Dugas House

Germain Dugas, a farmer, built the Dugas house. Born in 1824, he married twice and from his two marriages had 15 children. His first wife was Véronique Robichaud and his second wife Marie Paulin. We know that over the years Germain accommodated several persons in his home: his blind sister Suzanne, one Théotiste Dugas, 8 years old, Florence Dugas, 23, Jude Dugas, 45 and blind, Olive Cyr, 19, a French Canadian, school teacher Ursule Godin, 23 and the servants, George Dugas and Lazarine Dugas.

The Dugas house is built in a very different manner from what was usually done at the time. It has an open-frame structure with vertical posts which is filled with cob (a mixture known as torchis), that is a mixture of clay and straw. This type of construction is very ancient and is found in Normandy and Northern France. Experts in Acadian architecture know of no other instance of this type of construction.

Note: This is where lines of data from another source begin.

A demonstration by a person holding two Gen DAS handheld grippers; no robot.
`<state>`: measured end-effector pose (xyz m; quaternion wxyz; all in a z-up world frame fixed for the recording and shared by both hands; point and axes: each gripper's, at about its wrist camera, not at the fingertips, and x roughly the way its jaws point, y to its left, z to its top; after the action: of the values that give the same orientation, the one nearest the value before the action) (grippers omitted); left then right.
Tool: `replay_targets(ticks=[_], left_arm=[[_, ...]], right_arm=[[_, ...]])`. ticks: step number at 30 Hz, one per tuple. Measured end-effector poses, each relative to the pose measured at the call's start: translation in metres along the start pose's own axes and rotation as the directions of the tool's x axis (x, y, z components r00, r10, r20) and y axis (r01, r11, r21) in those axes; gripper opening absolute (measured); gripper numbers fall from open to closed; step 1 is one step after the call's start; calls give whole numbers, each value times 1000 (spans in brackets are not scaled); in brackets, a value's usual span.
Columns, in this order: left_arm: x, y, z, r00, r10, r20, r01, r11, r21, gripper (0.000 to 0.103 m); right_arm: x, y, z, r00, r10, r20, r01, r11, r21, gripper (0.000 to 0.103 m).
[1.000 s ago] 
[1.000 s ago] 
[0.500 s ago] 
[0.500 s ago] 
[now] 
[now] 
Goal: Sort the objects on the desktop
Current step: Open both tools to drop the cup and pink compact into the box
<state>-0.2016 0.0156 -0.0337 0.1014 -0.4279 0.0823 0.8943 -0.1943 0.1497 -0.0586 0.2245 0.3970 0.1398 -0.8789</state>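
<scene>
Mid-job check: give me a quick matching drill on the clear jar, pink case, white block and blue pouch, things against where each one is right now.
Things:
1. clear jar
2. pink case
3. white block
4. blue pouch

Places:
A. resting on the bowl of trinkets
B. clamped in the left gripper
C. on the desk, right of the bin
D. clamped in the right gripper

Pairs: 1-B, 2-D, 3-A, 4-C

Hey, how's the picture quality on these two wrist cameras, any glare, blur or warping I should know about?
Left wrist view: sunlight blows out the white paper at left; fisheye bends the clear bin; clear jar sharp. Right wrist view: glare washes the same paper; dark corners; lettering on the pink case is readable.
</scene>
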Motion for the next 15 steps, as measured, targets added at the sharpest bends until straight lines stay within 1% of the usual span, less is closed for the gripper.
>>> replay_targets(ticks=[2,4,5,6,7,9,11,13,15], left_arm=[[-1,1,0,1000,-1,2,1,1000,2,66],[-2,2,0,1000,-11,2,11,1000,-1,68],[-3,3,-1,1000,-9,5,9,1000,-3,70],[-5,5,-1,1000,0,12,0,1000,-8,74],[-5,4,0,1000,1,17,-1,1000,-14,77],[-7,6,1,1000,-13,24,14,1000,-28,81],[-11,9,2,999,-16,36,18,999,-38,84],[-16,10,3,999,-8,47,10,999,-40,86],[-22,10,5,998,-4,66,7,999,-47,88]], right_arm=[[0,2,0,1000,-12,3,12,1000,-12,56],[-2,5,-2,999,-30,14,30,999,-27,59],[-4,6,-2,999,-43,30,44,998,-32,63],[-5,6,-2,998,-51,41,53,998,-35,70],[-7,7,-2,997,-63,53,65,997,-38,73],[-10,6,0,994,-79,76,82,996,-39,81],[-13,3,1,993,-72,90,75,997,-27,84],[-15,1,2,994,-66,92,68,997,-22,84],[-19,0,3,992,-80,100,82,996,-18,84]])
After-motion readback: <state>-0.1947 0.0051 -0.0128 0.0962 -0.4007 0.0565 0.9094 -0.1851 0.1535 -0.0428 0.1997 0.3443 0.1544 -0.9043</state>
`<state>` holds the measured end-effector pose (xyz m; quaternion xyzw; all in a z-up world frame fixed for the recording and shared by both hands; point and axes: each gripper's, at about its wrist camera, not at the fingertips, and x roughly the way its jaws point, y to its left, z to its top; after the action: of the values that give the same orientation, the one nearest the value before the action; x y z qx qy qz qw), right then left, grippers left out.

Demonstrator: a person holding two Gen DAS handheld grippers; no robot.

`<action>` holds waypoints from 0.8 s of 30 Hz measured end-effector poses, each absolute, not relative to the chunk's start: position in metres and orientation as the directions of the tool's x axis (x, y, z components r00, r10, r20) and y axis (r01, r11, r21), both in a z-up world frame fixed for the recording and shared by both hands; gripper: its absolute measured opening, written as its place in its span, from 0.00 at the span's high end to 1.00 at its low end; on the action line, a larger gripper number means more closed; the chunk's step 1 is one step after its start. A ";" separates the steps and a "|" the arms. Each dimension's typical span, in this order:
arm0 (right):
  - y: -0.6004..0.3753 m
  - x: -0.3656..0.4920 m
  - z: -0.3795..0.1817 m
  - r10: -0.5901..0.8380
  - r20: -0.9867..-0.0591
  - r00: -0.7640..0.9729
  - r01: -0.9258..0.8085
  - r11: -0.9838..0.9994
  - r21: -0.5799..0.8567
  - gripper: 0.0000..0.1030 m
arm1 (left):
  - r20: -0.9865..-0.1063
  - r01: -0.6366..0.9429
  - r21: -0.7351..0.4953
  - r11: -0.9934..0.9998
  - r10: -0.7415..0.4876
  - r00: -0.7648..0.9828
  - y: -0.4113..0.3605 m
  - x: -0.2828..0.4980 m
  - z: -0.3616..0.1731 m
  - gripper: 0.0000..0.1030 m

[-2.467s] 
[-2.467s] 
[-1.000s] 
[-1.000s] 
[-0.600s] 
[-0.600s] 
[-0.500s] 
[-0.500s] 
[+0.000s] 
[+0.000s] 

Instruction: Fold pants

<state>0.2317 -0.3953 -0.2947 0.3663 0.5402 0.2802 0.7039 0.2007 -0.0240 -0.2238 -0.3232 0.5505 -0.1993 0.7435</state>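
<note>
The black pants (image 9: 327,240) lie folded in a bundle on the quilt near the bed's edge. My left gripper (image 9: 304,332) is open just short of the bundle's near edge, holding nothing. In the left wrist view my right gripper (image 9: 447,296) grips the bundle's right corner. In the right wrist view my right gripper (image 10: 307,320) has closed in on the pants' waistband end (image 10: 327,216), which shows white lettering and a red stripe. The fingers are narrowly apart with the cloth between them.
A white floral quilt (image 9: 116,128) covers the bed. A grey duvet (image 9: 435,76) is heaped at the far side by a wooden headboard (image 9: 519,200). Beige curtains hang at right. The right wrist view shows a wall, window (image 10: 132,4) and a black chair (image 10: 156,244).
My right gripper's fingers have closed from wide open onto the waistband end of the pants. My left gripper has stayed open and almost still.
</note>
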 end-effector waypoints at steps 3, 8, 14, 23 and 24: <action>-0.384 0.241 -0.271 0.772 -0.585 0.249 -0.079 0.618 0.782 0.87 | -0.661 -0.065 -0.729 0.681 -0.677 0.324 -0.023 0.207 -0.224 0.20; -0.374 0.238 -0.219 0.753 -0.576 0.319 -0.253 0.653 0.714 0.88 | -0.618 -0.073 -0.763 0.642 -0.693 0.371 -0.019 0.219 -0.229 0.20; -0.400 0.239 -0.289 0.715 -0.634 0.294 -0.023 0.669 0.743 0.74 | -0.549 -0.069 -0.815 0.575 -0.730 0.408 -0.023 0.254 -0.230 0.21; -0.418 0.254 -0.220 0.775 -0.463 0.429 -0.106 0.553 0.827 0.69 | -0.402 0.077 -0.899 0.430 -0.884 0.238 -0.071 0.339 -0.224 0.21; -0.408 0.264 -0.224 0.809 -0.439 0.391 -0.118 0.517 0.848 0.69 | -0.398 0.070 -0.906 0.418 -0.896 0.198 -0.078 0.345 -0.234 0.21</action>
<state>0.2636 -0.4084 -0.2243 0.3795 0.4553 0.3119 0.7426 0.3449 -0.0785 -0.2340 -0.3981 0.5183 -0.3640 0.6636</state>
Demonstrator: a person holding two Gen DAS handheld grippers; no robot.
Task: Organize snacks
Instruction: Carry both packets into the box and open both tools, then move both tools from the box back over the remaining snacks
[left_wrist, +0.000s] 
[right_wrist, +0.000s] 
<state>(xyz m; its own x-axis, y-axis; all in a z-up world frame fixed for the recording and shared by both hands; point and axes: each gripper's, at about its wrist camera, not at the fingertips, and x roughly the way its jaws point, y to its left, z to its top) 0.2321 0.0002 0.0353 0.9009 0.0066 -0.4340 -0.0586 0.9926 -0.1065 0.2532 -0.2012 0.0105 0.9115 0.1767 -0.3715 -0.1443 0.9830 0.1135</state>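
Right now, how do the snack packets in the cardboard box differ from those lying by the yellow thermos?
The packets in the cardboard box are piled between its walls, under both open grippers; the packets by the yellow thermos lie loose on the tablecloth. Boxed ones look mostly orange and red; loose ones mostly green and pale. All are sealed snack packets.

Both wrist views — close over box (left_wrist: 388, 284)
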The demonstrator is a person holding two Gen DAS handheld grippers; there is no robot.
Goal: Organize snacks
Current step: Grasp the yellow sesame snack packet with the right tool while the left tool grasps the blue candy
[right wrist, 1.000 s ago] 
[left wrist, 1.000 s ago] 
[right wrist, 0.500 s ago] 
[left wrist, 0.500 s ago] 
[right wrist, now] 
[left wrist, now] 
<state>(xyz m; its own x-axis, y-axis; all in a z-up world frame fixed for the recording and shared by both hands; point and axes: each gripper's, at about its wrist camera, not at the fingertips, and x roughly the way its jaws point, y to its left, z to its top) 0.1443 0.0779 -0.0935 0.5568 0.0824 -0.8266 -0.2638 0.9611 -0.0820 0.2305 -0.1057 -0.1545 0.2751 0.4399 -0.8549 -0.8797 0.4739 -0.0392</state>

Originally, the cob was covered with whitewashed mortar. Subsequently, the mortar was covered with planks (clapboard). It is also possible that this house was built from another building which was demolished. Some pieces are bored and marked in various places, while others are axe-hewn. After several years, a cornice was added to the house, above the main entrance.

Regarding the dating of the Dugas house, if we follow tradition, Germain would have built his house before his marriage to Véronique, that wedding having been celebrated in 1854. However, a dendrochronological analysis performed in 2007 shows that the house was probably built circa 1866-1867.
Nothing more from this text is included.